I almost gave up on Borderlands 2 as well until Gearbox released Tiny Tina's Assault on Dragon's keep DLC.  Up to that point there was one remaining objective in the main game that I was going to have to either grind through what were now all too familiar missions or cheat the game to beat.  Neither was an attractive prospect.

As a gamer we know that regardless of how much we may love a game, we'll eventually get sick of it.  Battlefield 3 is pretty much dead to me now and that Battlefield 4 is really just the same game with a prettier face does little to motivate the purchase. 

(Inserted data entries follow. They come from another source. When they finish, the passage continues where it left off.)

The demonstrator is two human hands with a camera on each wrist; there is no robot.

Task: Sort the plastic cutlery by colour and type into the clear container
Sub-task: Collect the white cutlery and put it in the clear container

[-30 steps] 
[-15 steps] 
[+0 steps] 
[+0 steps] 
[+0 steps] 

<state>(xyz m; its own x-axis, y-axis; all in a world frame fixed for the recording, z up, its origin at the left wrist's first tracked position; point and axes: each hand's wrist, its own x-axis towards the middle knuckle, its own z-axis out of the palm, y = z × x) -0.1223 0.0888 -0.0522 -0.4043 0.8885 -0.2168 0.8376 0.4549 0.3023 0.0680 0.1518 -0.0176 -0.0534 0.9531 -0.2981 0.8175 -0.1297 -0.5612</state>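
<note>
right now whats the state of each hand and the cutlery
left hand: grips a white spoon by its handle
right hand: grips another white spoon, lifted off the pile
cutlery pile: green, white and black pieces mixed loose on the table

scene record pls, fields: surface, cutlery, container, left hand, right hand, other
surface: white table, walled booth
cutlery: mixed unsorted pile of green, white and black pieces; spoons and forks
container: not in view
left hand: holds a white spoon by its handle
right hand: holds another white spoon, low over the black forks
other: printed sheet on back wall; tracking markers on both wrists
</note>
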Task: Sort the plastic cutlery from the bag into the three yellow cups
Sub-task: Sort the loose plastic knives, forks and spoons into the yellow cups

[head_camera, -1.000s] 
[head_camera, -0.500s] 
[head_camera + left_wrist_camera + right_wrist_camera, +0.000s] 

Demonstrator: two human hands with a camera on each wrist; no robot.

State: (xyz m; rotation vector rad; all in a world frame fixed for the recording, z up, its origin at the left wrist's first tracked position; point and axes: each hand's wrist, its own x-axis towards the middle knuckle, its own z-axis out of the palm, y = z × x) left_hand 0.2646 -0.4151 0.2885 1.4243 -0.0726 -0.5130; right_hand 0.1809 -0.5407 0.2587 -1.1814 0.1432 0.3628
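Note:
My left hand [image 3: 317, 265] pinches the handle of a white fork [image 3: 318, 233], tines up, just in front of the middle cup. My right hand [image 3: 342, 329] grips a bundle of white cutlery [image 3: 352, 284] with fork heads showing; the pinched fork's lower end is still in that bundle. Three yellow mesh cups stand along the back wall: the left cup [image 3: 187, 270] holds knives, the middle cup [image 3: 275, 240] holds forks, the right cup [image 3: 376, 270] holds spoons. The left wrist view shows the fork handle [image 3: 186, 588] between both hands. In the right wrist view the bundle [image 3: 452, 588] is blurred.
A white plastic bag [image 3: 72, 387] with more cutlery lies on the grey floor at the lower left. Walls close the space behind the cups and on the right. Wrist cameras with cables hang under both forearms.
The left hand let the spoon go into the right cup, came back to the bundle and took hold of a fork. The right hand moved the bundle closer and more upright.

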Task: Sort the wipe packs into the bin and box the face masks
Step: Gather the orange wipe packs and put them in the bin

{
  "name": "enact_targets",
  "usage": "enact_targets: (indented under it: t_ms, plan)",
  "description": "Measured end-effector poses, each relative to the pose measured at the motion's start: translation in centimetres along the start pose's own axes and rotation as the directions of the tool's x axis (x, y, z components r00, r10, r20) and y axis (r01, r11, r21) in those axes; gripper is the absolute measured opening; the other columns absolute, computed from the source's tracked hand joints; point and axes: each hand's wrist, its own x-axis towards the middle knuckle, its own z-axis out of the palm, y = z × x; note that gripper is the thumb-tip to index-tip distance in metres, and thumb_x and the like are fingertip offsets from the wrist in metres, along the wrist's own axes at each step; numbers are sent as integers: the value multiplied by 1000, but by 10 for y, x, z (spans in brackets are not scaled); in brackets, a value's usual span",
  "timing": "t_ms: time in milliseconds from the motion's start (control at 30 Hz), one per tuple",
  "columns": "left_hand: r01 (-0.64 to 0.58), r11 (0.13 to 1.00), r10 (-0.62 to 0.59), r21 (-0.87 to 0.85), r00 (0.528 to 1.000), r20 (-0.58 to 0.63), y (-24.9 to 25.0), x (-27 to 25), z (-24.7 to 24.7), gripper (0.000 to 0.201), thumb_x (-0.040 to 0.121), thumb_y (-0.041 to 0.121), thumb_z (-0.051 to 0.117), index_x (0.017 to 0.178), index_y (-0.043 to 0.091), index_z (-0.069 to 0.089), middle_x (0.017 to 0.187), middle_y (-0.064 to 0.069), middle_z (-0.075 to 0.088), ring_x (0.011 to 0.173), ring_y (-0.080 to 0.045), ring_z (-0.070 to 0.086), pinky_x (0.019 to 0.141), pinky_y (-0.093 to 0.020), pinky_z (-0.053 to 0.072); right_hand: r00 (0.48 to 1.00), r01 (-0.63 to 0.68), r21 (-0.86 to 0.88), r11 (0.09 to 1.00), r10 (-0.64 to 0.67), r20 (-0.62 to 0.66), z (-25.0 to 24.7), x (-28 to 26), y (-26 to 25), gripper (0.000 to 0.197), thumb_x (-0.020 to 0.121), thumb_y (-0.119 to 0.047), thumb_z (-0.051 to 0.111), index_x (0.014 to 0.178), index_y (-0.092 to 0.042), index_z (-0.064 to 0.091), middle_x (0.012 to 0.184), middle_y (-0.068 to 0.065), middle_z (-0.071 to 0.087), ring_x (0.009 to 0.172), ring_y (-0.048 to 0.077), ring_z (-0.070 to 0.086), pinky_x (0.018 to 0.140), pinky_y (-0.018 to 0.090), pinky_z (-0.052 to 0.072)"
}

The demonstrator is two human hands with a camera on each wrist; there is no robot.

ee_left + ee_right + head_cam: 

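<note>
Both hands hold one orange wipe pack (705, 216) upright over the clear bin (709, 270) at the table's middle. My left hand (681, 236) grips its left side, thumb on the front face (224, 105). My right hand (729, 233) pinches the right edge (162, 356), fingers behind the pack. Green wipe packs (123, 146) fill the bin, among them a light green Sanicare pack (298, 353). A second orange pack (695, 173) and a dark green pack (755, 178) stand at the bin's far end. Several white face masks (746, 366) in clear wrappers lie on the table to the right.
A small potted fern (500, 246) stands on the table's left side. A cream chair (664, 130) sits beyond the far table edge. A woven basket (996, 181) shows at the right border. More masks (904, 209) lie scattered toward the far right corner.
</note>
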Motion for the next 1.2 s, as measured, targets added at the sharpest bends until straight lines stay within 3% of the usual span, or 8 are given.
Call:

Still, Battlefield 3 and Borderlands 2 kept my interest longer than any previous game ever did.  Only the original Borderlands and Star Trek Online came close.  The common thread was a focus on the experience and only when someone took their eye off the ball did I move on.

With games becoming more cinematic and a crossover of talent from Hollywood, it stands to reason that the gaming experience is becoming more than just a casual pastime. 

That's great news for all those salivating publishers already awash in the cash from rabid fans of their franchises.  But it's both a blessing and a curse.  They'll keep putting out titles so long as they keep making money but at some point you're going to end up with RoboCop 3.  That's called milking a franchise and EA, Activision and Sony are all guilty of it. 

I'm quivering in fear over Battlefield 10 for example...

Playing a game should be something you want to do not something to be suffered in hopes of it getting better with the next level up.  I've often said that in games there's "challenging" and "stupid."  Challenging at least lets me believe I can eventually win.  Stupid happens when you feel like you're being punished for some unknown sin.

If there's one thing that could save us all from boring game grinds it's a return of the game demos.  You know, like Doom, Quake and Commander Keen.  It's a refreshing change when it actually happens.
Battlefield 4 offered both a closed and open Beta where you could try out the game and I appreciated that.  It's also nice to know that my efforts weren't made in a vacuum.  The few paltry accomplishments I managed to achieve in the Beta are still showing up in my stats. 

In fact the beta moved me that much closer to purchasing the game but not enough to pay $60 for it.  I could almost see myself putting a few hundred hours into it, almost.  The Beta for Crysis 3, on the other hand, convinced me that my money was better spent elsewhere.

I'm sure I'll happen across another time sink in the near future but whether or not it's a triple-A title is by no means a certainty.  I'm already lukewarm on Battlefield 4 and Call of Duty: Ghosts but you never know.